A total of 263 children were included; 141 (54%) were girls. 30 children (11%) were thin and 57 (22%) were either obese or overweight. Overall, median (IQR) right- and left-hand grip strength was 10 (6–14) and 13 (7–18) unit of kg respectively. Median (IQR) curl-ups performed in a minute were 14 (10–20). About 13% of children failed to perform left shoulder stretch. Children aged 12–14 years had higher median (IQR) right hand grip strength [14.5 (12–22) unit of kg] compared to children aged 10 and 11 years [6 (4–12) unit of kg] and this difference was statistically significant (p<0.001).

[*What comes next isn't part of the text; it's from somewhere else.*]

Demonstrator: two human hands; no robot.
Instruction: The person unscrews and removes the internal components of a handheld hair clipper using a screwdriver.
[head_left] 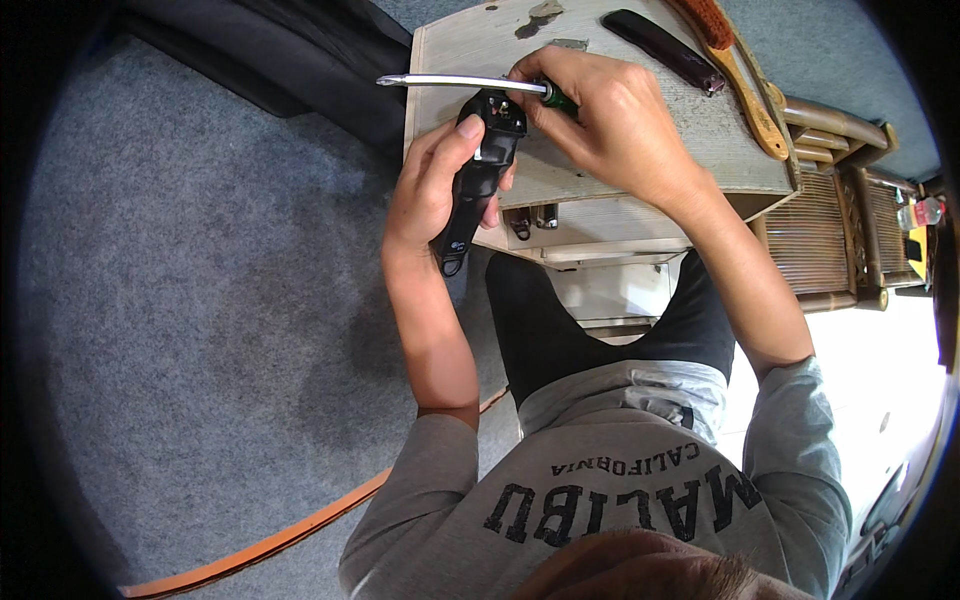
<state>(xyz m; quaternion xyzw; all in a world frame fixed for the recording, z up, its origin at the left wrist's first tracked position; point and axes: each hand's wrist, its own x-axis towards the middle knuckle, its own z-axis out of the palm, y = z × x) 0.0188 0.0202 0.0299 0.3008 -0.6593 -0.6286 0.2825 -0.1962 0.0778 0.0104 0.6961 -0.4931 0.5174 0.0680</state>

The performance was similar in all tests between boys and girls except for left hand grip strength; boys had higher grip strength compared to girls (p=0.02). In girls, children who belonged to thinner BMI category performed better than obese children in shuttle run test (p=0.03).

Conclusion

There was a significant difference in physical fitness based on age except in left and right shoulder stretch test. Since the prevalence of overweight/obesity was high in adolescents, creating awareness and enabling environment related to the physical fitness is important.